▶ [Your objective]
Copy the entries below word for word, but omit any pictures they contain.

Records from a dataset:
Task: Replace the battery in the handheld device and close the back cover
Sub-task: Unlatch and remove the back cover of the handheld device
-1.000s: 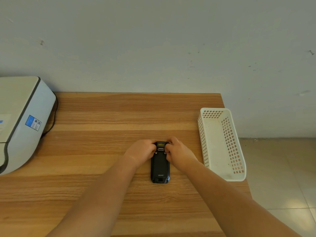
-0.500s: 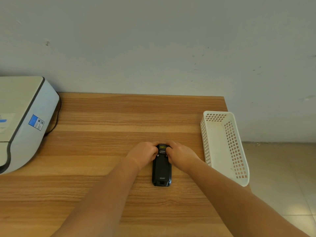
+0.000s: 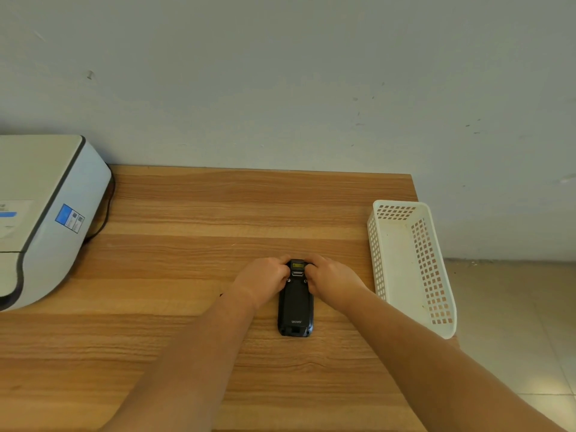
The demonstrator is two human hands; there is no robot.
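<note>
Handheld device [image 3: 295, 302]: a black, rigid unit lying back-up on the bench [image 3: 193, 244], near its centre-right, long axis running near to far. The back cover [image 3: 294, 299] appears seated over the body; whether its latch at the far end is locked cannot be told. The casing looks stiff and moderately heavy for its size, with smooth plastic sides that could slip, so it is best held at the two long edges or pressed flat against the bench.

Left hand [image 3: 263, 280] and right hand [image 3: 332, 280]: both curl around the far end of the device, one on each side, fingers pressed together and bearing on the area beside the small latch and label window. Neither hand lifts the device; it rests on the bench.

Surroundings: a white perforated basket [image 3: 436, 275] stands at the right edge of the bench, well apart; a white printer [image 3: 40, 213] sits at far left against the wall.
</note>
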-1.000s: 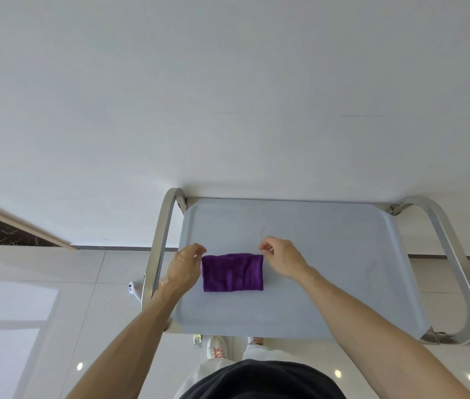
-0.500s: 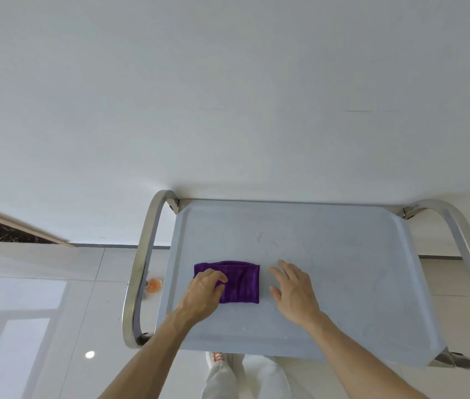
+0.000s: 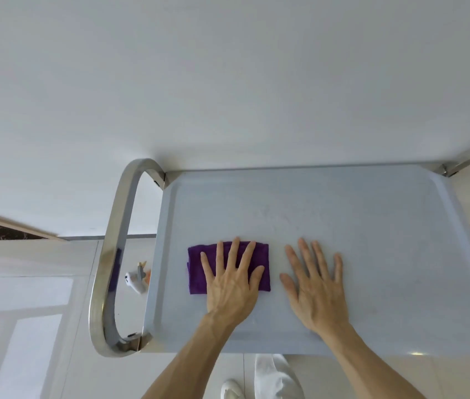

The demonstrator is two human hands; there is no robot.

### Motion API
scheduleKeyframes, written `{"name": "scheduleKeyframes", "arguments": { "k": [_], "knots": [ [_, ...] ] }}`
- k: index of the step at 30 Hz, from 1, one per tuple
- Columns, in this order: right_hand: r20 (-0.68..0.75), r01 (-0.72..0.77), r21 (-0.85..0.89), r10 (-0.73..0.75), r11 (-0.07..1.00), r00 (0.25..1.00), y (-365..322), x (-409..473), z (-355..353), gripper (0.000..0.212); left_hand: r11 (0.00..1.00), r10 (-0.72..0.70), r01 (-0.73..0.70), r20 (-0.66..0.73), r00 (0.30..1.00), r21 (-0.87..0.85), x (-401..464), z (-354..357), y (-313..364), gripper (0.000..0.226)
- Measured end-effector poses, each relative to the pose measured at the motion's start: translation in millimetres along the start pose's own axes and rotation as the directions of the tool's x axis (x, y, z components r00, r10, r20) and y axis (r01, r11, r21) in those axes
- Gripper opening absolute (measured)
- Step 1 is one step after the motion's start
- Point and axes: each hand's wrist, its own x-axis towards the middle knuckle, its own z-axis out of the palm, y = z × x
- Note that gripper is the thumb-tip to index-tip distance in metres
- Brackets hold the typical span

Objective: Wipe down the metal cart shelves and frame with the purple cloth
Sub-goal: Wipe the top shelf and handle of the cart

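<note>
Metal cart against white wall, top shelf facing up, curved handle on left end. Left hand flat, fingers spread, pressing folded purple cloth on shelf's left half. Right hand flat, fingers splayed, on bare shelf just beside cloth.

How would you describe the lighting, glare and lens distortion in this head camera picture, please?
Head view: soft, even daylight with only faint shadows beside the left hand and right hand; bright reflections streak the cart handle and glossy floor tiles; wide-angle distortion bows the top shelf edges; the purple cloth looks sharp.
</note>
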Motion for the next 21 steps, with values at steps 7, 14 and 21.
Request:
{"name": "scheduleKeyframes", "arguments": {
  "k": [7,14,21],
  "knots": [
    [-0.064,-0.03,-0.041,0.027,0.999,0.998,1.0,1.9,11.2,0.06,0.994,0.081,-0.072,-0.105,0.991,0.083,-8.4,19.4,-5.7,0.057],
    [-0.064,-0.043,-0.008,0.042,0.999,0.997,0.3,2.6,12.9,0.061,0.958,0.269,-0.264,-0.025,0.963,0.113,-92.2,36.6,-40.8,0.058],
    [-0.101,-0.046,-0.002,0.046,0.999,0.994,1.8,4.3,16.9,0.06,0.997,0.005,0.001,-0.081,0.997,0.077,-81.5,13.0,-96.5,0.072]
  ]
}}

▶ [Solution]
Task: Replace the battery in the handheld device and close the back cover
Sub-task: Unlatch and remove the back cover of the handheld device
-1.000s: 
-0.500s: 
+0.000s: 
The demonstrator is two human hands; there is no robot.
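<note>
Handheld device [image 3: 295, 302]: a black, rigid unit lying back-up on the bench [image 3: 193, 244], near its centre-right, long axis running near to far. The back cover [image 3: 294, 299] appears seated over the body; whether its latch at the far end is locked cannot be told. The casing looks stiff and moderately heavy for its size, with smooth plastic sides that could slip, so it is best held at the two long edges or pressed flat against the bench.

Left hand [image 3: 263, 280] and right hand [image 3: 332, 280]: both curl around the far end of the device, one on each side, fingers pressed together and bearing on the area beside the small latch and label window. Neither hand lifts the device; it rests on the bench.

Surroundings: a white perforated basket [image 3: 436, 275] stands at the right edge of the bench, well apart; a white printer [image 3: 40, 213] sits at far left against the wall.
</note>
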-1.000s: 
-0.500s: 
+0.000s: 

The demonstrator is two human hands; there is no robot.

### Motion API
scheduleKeyframes, written `{"name": "scheduleKeyframes", "arguments": { "k": [_], "knots": [ [_, ...] ] }}`
- k: index of the step at 30 Hz, from 1, one per tuple
- Columns, in this order: right_hand: r20 (-0.68..0.75), r01 (-0.72..0.77), r21 (-0.85..0.89), r10 (-0.73..0.75), r11 (-0.07..1.00), r00 (0.25..1.00), y (-365..322), x (-409..473), z (-355..353), gripper (0.000..0.212); left_hand: r11 (0.00..1.00), r10 (-0.72..0.70), r01 (-0.73..0.70), r20 (-0.66..0.73), r00 (0.30..1.00), r21 (-0.87..0.85), x (-401..464), z (-354..357), y (-313..364), gripper (0.000..0.226)
- Measured end-effector poses, each relative to the pose measured at the motion's start: translation in millimetres along the start pose's own axes and rotation as the directions of the tool's x axis (x, y, z components r00, r10, r20) and y axis (r01, r11, r21) in those axes
- Gripper opening absolute (measured)
- Step 1 is one step after the motion's start
- Point and axes: each hand's wrist, its own x-axis towards the middle knuckle, its own z-axis out of the palm, y = z × x
- Note that gripper is the thumb-tip to index-tip distance in metres
- Brackets hold the typical span

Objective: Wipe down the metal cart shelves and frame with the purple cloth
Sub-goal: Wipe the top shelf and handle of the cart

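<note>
Metal cart against white wall, top shelf facing up, curved handle on left end. Left hand flat, fingers spread, pressing folded purple cloth on shelf's left half. Right hand flat, fingers splayed, on bare shelf just beside cloth.

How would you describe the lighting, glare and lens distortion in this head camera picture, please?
Head view: soft, even daylight with only faint shadows beside the left hand and right hand; bright reflections streak the cart handle and glossy floor tiles; wide-angle distortion bows the top shelf edges; the purple cloth looks sharp.
</note>
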Motion for the next 21 steps, with values at steps 7, 14 and 21.
Request:
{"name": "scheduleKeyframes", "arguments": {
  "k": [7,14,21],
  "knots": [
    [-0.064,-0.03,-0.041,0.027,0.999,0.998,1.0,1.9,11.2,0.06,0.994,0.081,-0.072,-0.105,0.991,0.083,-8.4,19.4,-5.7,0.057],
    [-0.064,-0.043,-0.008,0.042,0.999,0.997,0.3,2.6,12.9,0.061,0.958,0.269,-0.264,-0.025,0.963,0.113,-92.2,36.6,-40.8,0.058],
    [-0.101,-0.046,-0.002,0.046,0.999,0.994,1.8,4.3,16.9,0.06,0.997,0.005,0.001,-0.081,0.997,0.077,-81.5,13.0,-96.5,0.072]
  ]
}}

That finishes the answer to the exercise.